#### [Exercise]
Give back every line of the data exactly. Pictures are not part of the copy.
BEGIN Information provided
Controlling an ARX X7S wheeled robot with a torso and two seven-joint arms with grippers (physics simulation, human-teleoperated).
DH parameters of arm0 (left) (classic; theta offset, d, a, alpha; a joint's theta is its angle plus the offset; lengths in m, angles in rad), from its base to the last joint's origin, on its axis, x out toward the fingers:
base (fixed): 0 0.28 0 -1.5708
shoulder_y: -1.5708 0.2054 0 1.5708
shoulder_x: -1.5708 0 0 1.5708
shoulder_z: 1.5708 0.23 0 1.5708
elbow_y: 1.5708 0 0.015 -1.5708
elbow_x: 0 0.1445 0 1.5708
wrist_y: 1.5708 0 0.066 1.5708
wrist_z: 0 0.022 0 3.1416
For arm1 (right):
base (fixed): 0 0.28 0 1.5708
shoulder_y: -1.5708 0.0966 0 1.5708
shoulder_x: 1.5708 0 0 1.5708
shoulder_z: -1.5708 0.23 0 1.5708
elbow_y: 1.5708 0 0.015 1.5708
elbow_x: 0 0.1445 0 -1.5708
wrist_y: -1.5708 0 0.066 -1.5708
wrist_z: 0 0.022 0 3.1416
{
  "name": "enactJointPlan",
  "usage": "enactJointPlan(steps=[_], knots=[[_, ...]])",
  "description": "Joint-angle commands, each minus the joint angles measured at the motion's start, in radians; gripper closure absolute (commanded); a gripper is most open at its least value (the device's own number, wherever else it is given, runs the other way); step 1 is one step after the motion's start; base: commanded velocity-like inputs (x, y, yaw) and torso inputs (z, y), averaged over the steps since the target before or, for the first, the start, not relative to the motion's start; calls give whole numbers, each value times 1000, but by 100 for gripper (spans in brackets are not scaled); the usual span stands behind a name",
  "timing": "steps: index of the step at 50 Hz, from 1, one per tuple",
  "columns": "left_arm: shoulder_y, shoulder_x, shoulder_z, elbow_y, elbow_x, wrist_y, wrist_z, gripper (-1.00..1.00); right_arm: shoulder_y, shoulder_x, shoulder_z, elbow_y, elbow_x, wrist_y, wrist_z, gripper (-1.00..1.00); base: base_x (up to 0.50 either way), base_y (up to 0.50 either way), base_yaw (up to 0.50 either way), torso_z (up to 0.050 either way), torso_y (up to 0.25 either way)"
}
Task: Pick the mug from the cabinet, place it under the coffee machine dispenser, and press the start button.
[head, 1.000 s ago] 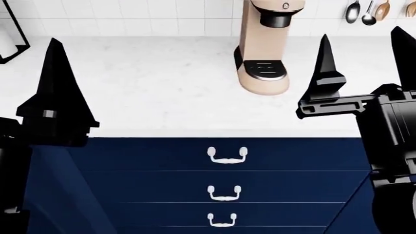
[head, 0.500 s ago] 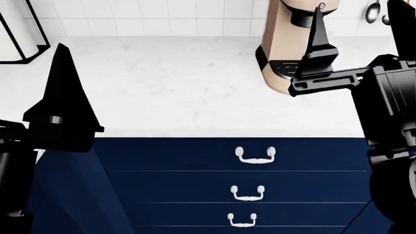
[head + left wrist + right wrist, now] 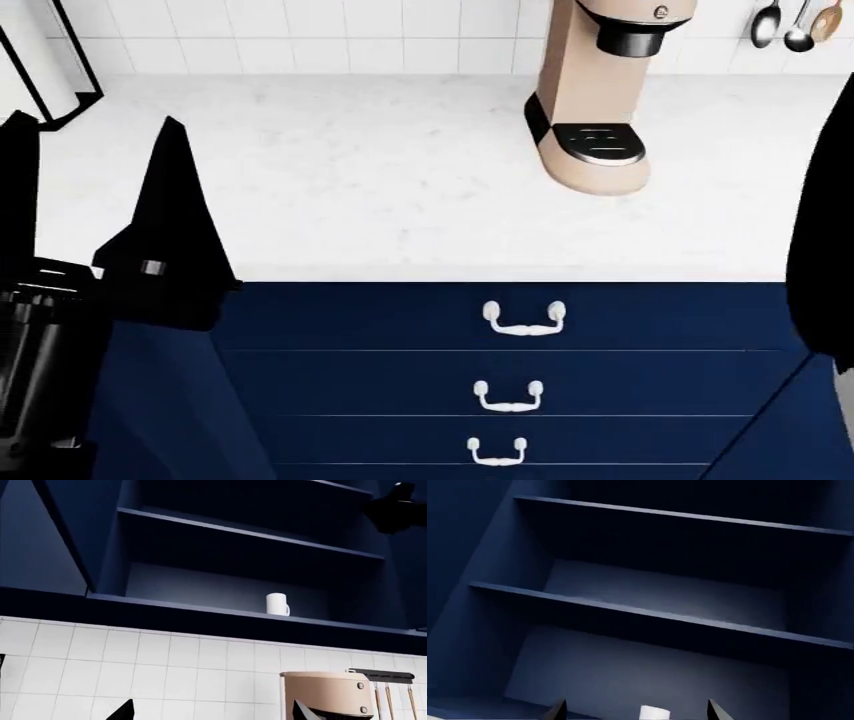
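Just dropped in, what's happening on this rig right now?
The mug stands untouched on the bottom shelf of the open blue cabinet, above the tiled wall. The right gripper is raised toward it, fingers apart, mug rim showing between them. The left gripper hovers open at the counter's edge. The coffee machine waits, its tray empty.

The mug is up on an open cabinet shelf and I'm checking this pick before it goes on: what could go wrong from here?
1. The mug stands alone on the shelf's front part; a poorly centred approach by the right hand might push it back or tip it.
2. Its small handle sticks out sideways, so a finger could catch it and turn the mug.
3. The head view misses the cabinet, so guidance rests on wrist views.
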Motion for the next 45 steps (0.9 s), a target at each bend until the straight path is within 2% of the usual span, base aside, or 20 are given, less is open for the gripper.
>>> enactJointPlan(steps=[1, 9, 17, 23, 41, 45], knots=[[28, 6, 19, -14, -7, 27, 25, -100, 448, -146, -32, 960, -138, -398, -66, -100, 0, 0, 0, 0, 0], [69, 11, 36, -6, -28, 45, 47, -100, 458, -161, 139, 960, -223, -273, 40, -100, 0, 0, 0, 0, 0], [94, 2, 30, 3, -53, 54, 52, -100, 451, -165, 165, 960, -253, -125, 77, -100, 0, 0, 0, 0, 0], [99, -2, 32, 8, -58, 59, 49, -100, 427, -166, 149, 960, -263, -84, 66, -100, 0, 0, 0, 0, 0], [124, -7, 45, 12, -42, 83, 51, -100, 388, -165, 114, 960, -258, -192, 58, -100, 0, 87, 0, 0, 0], [120, -9, 52, 14, -42, 82, 48, -100, 442, -156, 96, 960, -267, -173, 12, -100, 179, -2, 0, 0, 0]])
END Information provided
#### [Solution]
Controlling an ARX X7S wheeled robot with a torso and two seven-joint arms with grippers (physics simulation, human-teleoperated).
DH parameters of arm0 (left) (classic; theta offset, d, a, alpha; a joint's theta is its angle plus the offset; lengths in m, angles in rad), from its base to the last joint's origin, on its axis, x out toward the fingers:
base (fixed): 0 0.28 0 -1.5708
shoulder_y: -1.5708 0.2054 0 1.5708
shoulder_x: -1.5708 0 0 1.5708
shoulder_z: 1.5708 0.23 0 1.5708
elbow_y: 1.5708 0 0.015 -1.5708
elbow_x: 0 0.1445 0 1.5708
wrist_y: 1.5708 0 0.066 1.5708
wrist_z: 0 0.022 0 3.1416
For arm1 (right):
base (fixed): 0 0.28 0 1.5708
shoulder_y: -1.5708 0.0966 0 1.5708
shoulder_x: 1.5708 0 0 1.5708
shoulder_z: -1.5708 0.23 0 1.5708
elbow_y: 1.5708 0 0.015 1.5708
elbow_x: 0 0.1445 0 -1.5708
wrist_y: -1.5708 0 0.066 -1.5708
wrist_z: 0 0.022 0 3.1416
{
  "name": "enactJointPlan",
  "usage": "enactJointPlan(steps=[_], knots=[[_, ...]])",
  "description": "Joint-angle commands, each minus the joint angles measured at the motion's start, in radians; gripper closure absolute (commanded); a gripper is most open at its least value (the device's own number, wherever else it is given, runs the other way); step 1 is one step after the motion's start; base: commanded velocity-like inputs (x, y, yaw) and torso inputs (z, y), averaged over the steps since the target before or, for the first, the start, not relative to the motion's start; calls give whole numbers, each value times 1000, but by 100 for gripper (spans in brackets are not scaled); the usual span stands behind a name",
  "timing": "steps: index of the step at 50 Hz, from 1, one per tuple",
  "columns": "left_arm: shoulder_y, shoulder_x, shoulder_z, elbow_y, elbow_x, wrist_y, wrist_z, gripper (-1.00..1.00); right_arm: shoulder_y, shoulder_x, shoulder_z, elbow_y, elbow_x, wrist_y, wrist_z, gripper (-1.00..1.00); base: base_x (up to 0.50 either way), base_y (up to 0.50 either way), base_yaw (up to 0.50 either way), torso_z (up to 0.050 either way), torso_y (up to 0.25 either way)"
}
Task: Pick the mug from the cabinet, place it under the coffee machine dispenser, and press the start button.
[head, 1.000 s ago] 
[head, 0.500 s ago] 
[head + left wrist + right wrist, now] 
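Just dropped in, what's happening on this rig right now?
The mug stands untouched on the bottom shelf of the open blue cabinet, above the tiled wall. The right gripper is raised toward it, fingers apart, mug rim showing between them. The left gripper hovers open at the counter's edge. The coffee machine waits, its tray empty.

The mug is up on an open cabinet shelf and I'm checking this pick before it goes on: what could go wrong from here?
1. The mug stands alone on the shelf's front part; a poorly centred approach by the right hand might push it back or tip it.
2. Its small handle sticks out sideways, so a finger could catch it and turn the mug.
3. The head view misses the cabinet, so guidance rests on wrist views.
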Motion for the next 45 steps (0.9 s), a target at each bend until the straight path is within 2% of the usual span, base aside, or 20 are given, less is open for the gripper.
>>> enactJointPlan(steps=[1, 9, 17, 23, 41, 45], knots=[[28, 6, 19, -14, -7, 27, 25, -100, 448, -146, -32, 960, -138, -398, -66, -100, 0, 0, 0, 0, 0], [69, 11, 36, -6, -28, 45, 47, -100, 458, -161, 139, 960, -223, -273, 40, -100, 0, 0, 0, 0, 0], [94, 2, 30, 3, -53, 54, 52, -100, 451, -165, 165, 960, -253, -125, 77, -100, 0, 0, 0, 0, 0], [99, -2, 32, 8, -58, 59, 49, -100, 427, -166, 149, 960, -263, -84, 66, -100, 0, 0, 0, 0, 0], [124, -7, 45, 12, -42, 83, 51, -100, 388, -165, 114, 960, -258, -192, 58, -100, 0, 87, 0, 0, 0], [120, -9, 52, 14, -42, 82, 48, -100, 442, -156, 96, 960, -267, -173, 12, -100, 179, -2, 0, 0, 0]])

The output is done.